Why Democrats are upset about Garland

March 20, 2017

I can understand why Democrats are so upset that Merrick Garland’s nomination for the Supreme Court never obtained a hearing or a vote. Although the Democrats had used the same tactic for lower court nominees, and although they had announced their intention to do it for any Supreme Court nominees as well, the Democrats never had the opportunity to follow through on their pledge. Thus, the Republicans were the first ever to deny even a hearing to a Supreme Court nomination. In so doing, they broke an important rule of US politics: The rules and practices of the Senate shall be altered only by Democrats.

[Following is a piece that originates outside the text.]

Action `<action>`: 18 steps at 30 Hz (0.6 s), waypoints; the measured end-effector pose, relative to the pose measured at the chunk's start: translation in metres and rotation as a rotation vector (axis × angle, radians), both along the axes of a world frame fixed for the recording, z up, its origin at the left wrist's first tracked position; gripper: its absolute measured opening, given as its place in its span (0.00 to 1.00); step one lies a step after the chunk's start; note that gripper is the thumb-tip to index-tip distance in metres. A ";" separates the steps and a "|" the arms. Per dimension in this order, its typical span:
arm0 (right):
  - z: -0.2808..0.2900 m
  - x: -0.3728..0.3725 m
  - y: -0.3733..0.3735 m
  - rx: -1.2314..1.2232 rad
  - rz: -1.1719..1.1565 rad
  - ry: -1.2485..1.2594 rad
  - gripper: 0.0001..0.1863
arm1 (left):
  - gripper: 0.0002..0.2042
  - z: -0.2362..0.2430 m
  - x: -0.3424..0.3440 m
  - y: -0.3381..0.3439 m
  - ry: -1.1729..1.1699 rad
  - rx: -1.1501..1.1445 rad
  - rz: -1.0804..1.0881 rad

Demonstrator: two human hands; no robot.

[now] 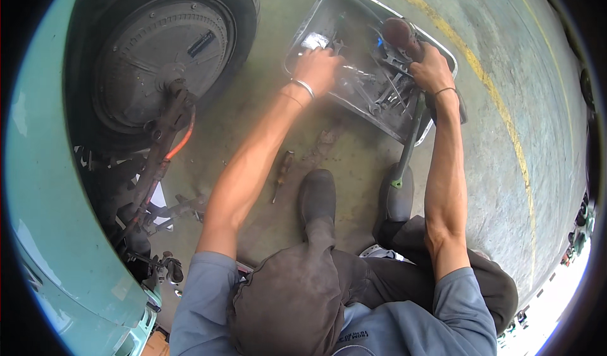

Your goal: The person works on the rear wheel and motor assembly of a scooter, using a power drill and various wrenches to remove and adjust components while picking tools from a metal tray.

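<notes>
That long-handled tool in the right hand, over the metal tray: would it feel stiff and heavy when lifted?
Probably stiff: the long-handled tool runs straight from the right hand down to its green end. Likely top-heavy, since a bulky dark head sits above the grip. It may clatter against the loose tools in the metal tray.

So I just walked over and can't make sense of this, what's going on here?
A person crouches on the concrete floor beside a scooter wheel. Both hands are in a metal tray of tools: the left hand reaches among the tools, and the right hand grips a dark-handled tool. A screwdriver lies on the floor near their shoes.
</notes>
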State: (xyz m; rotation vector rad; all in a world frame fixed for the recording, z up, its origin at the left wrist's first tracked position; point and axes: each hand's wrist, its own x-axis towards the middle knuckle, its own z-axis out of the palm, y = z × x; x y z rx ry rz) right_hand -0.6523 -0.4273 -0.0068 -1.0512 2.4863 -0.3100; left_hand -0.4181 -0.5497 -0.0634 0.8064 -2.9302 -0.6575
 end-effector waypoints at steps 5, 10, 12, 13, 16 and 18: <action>0.001 0.000 -0.024 0.177 0.025 0.051 0.23 | 0.12 -0.012 0.010 0.011 0.177 -0.003 0.080; 0.004 -0.014 -0.037 0.249 0.123 0.059 0.20 | 0.14 -0.001 0.066 0.065 0.322 0.008 0.482; -0.004 -0.029 -0.033 0.197 0.166 0.033 0.22 | 0.21 -0.009 0.106 0.101 0.182 0.020 0.588; -0.002 -0.033 -0.030 0.200 0.176 0.008 0.23 | 0.24 -0.014 0.127 0.122 0.066 0.033 0.634; 0.015 -0.038 -0.034 0.164 0.172 -0.101 0.26 | 0.27 -0.034 0.190 0.173 -0.107 0.150 0.670; 0.017 -0.046 -0.033 0.152 0.149 -0.132 0.29 | 0.24 -0.042 0.210 0.186 -0.087 0.297 0.677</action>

It was the Democrats who first added the cloture rule to allow filibusters to be broken by two-thirds majority. Decades later, when Democrats had 61 seats, they reduced the cloture requirement from 67 to 60 votes. In 2005, the Republicans considered abolishing the filibuster for judicial appointments, but eventually backed off the idea. Eight years later, it was the Democrats, then in control, who followed through on the scheme, abolishing the filibuster for nearly all presidential appointments. (They made an exception for Supreme Court appointments, as they currently had none pending.)

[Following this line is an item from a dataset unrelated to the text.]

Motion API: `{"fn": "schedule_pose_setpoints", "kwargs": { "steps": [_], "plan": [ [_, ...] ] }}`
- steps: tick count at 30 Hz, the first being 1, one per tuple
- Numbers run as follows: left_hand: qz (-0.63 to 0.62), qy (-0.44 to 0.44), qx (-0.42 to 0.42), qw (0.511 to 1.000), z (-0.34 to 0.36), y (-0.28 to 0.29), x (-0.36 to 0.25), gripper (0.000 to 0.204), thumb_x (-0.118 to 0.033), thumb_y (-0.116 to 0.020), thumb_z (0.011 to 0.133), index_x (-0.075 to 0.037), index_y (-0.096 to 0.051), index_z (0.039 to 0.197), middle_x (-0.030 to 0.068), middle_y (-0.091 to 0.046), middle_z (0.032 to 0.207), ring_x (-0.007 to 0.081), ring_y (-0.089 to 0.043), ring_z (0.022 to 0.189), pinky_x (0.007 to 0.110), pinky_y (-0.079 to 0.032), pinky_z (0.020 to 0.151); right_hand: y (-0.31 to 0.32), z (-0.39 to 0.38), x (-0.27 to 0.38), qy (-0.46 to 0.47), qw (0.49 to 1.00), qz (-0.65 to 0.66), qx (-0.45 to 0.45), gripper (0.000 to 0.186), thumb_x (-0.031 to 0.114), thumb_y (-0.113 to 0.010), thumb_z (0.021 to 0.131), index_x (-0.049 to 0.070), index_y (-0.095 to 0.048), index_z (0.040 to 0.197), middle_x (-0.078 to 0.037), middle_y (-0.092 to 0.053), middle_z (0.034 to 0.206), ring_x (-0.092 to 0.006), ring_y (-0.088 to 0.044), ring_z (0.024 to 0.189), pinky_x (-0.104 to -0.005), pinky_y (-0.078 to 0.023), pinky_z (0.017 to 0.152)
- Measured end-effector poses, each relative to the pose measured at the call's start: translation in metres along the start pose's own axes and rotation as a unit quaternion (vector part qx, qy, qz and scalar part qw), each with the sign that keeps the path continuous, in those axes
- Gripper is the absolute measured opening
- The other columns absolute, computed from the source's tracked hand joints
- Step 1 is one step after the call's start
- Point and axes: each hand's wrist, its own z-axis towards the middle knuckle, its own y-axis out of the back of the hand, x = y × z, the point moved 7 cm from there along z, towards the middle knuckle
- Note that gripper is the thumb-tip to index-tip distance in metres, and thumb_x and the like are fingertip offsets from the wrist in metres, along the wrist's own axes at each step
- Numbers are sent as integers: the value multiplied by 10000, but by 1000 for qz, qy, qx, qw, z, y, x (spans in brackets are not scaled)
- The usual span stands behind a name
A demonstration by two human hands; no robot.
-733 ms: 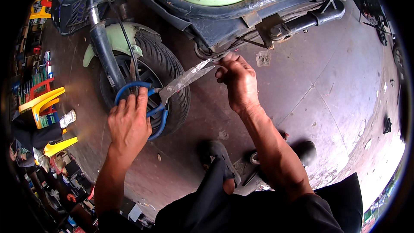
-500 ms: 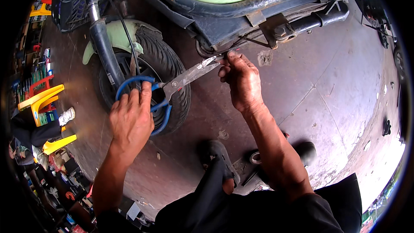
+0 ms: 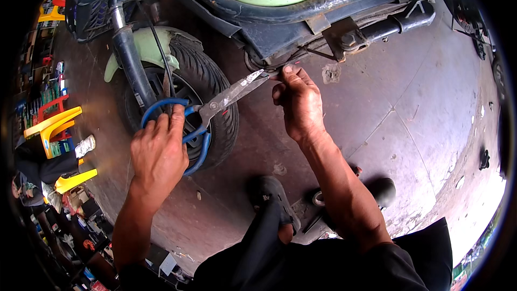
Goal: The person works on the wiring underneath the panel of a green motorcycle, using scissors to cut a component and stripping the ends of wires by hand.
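Note:
My left hand (image 3: 160,151) is closed on the blue-handled scissors (image 3: 229,97), with its fingers at the handle loops. Their worn metal blades lie nearly together and point up and right, tips close to my other hand. My right hand (image 3: 300,101) pinches a thin dark cable (image 3: 276,70) between thumb and fingertips, just beyond the blade tips. This cable runs near the lower edge of the pale green scooter (image 3: 264,35). Whether the blades touch it I cannot tell.
The scooter's front wheel (image 3: 207,86) stands behind the scissors, beside its fork (image 3: 132,67). A roll of tape (image 3: 319,198) lies on the floor by my right forearm. Yellow chair parts (image 3: 52,124), a seated person's leg (image 3: 56,167) and crowded shelves (image 3: 48,83) line the left.
The scissor blades have drawn closer together. My left hand has shifted slightly left and down, and my right hand slightly left, still pinching the cable.

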Motion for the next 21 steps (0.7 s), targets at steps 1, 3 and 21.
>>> {"fn": "schedule_pose_setpoints", "kwargs": {
  "steps": [1, 3, 21],
  "plan": [
    [1, -1, 5, 1000, 0, 0, 0, 737, -44, -733, 613, -34, -468, 1301, 132, -584, 973, 317, -596, 897, 418, -487, 764, 0, 0, 0, -1, 1000, -2, 1, 136, 203, -547, 937, 76, -552, 889, -55, -619, 854, -129, -496, 619, -263, -387, 600],
    [-7, 2, 6, 1000, 1, 0, 0, 728, -43, -731, 615, -30, -475, 1296, 134, -586, 965, 318, -597, 898, 420, -488, 764, -1, 0, 0, -3, 1000, -6, 2, 134, 201, -549, 936, 76, -551, 889, -57, -619, 855, -130, -495, 620, -263, -387, 600],
    [3, -34, -33, 999, 3, 4, -5, 619, -83, -699, 654, -34, -504, 1240, 116, -599, 900, 281, -610, 810, 398, -499, 694, 0, 0, 1, 2, 1000, -8, 2, 133, 200, -556, 934, 75, -554, 888, -39, -598, 837, -129, -512, 615, -266, -389, 597]
  ]
}}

It was the Democrats who first brought hyper-partisanship to the consideration of judicial appointments with their shameful treatment of Robert Bork in 1987. The waging of character assassination against an appointment to public office soon came to be known as “borking.” During the Bush administration, Democrats first made filibusters of judicial appointments standard practice.

The tactic of leaving a judicial appointment to languish without so much as a hearing was first used by Democrats in 1988, who hoped in vain that a Democrat might be elected when Reagan’s term expired. The tactic worked better when Democrats used it again in 1992 against Bush (Senior). In 2007, Democrats took the tactic to the next level, leaving several Bush (Junior) appointments to languish for the entire 110th Congress, a full two years without so much as a hearing. In 1992, Joe Biden (then chairman of the Senate Judiciary Committee) pledged to do the same for any Supreme Court nomination, but the occasion to do so never presented itself. In 2007, Chuck Schumer (now Senate Democratic leader) made a similar pledge, but again the occasion did not present itself.

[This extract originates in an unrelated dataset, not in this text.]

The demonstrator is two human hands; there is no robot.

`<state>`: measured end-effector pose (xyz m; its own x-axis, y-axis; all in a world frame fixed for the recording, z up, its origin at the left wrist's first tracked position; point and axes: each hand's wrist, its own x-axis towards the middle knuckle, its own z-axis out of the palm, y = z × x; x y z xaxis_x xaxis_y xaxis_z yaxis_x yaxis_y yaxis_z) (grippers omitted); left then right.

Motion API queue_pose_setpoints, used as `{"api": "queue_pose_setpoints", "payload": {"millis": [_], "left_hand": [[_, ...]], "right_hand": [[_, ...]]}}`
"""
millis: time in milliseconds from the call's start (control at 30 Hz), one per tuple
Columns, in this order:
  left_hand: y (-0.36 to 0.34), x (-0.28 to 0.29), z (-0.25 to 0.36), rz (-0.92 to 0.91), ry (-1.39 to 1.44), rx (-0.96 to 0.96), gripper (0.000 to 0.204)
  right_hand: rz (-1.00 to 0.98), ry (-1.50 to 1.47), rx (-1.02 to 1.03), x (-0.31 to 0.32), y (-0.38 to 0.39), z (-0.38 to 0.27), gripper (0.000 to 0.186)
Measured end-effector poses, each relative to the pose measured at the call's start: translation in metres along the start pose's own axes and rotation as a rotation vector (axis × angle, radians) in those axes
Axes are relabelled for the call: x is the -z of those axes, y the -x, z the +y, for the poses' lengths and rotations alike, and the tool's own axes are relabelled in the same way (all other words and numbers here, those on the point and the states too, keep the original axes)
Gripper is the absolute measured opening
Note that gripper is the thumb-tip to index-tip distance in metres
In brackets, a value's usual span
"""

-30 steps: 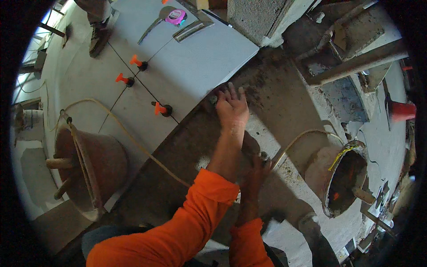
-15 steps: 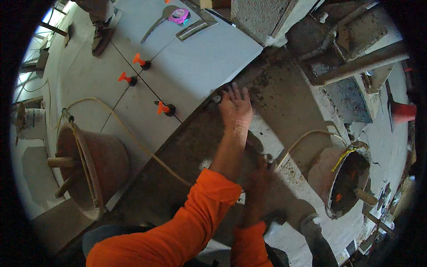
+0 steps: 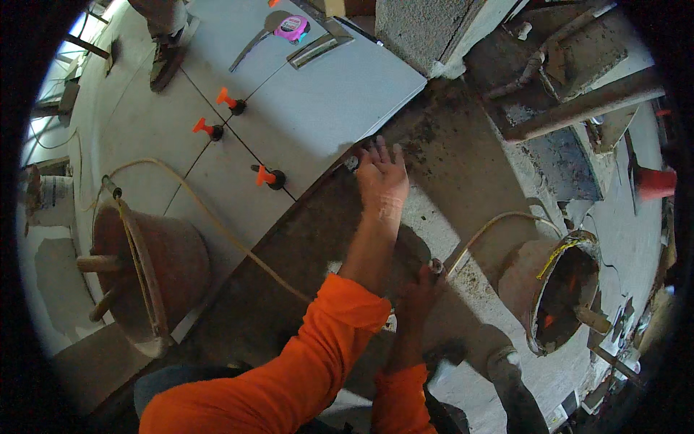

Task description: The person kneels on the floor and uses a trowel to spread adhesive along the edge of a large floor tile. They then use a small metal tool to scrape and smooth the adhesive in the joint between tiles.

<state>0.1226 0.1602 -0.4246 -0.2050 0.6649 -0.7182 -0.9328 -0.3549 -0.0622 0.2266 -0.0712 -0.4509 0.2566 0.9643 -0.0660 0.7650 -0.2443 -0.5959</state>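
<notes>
My left hand point(image 3: 383, 177) reaches forward with fingers stretched out, wrist creases showing, at the edge of a large pale tile point(image 3: 361, 94). The fingertips are at or just under that edge; exact contact is hidden. A small pale lump point(image 3: 352, 163) lies beside the fingers. My right hand point(image 3: 416, 295) is lower and closer to me, in deep shadow over the dusty floor. Its fingers do not show clearly. Just beyond it is a small round pale piece point(image 3: 435, 265); I cannot tell whether the hand holds it.
Orange-topped levelling clips point(image 3: 269, 176) stand in the tile joints. A pink tape measure point(image 3: 291, 27) and metal tool lie on the tile. Buckets stand left point(image 3: 155, 260) and right point(image 3: 520, 278), a pale cord point(image 3: 217, 217) running from the left one. Another person's shoe point(image 3: 166, 65) is at upper left.
My right hand, blurred before, now shows more sharply just below the small round piece. My left hand has barely shifted.
</notes>
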Motion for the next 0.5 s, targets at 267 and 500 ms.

In 2016 the occasion finally did present itself, but the parties were reversed. Republicans took the Democrats’ lower-court tactic and applied it for the first time to the Supreme Court. Democrats were outraged, having grown accustomed to a pleasant situation (for them) in which Republicans felt bound by tradition, but Democrats did not. For the first time, it was the Democrats who felt the sting of having the Senate’s practices being changed to their disadvantage.

I can understand why they didn’t like it.